Juge de paix ou tribunal civil : querelle de compétence autour de l’indemnisation des victimes
Résumé
By automatically implementing workplace accident compensations, the French legislator wanted to offer bigger legal and financial security both to the victims and their employers. The first could benefit from a lump sum compensation without the need to file a lawsuit, while the latter had the advantage of a foreseeable cost. However, by dividing the litigations between two separate instances, the justice of the peace and the civil court, a new kind of dispute was created, which lasted for over ten years. The matter was discussed both in jurisprudence and case law and even a legislative intervention in 1905 could not solve the matter. This had severe consequences, as compensations were suspended for the duration of the litigation. The analysis of the archives of a Justice of the Peace district in the North of France reveals that some people heavily suffered because of this deny of justice.

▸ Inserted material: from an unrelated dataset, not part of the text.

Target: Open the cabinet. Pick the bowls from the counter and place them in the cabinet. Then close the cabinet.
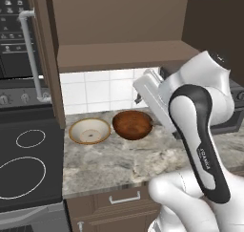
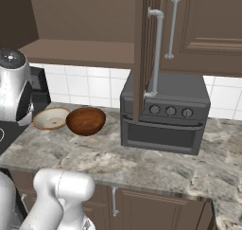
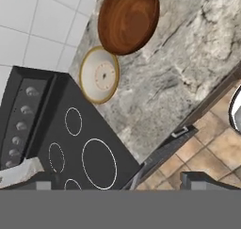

En instaurant une réparation automatique des conséquences d’un accident de travail, le législateur de 1898 pensait apporter à la victime et au chef d’industrie une plus grande sécurité juridique et financière, en garantissant, à la première, une indemnisation forfaitaire sans avoir à engager une démarche contentieuse couteuse et à l’issue incertaine, et , au second, une charge prévisible, minimisée, indépendante des aléas jurisprudentiels. Pourtant, en répartissant les contestations éventuelles sur les différentes réparations entre deux juridictions, le tribunal de paix et celui d’arrondissement, il a suscité un contentieux, qui a perduré pendant plus d’une dizaine d’années. Par delà les débats doctrinaux et jurisprudentiels, qu’un éclairage législatif en 1905 n’est pas parvenu à atténuer, les principes mêmes de la loi ont été mis à mal, l’automaticité étant suspendue durant toute la phase contentieuse. Dans certains cas, la réparation financière, dont le caractère alimentaire a pourtant été reconnu au cours des débats parlementaires, a pu ne jamais être versée. L’étude du contentieux, et en particulier celui émanant d’un canton très industriel du Nord de la France, met en lumière ces situations de déni de justice auxquelles des victimes ont pu être confrontées, en raison de cette querelle de juridiction, ainsi que le rôle des acteurs locaux pour alimenter ou au contraire atténuer les effets pervers de ce débat.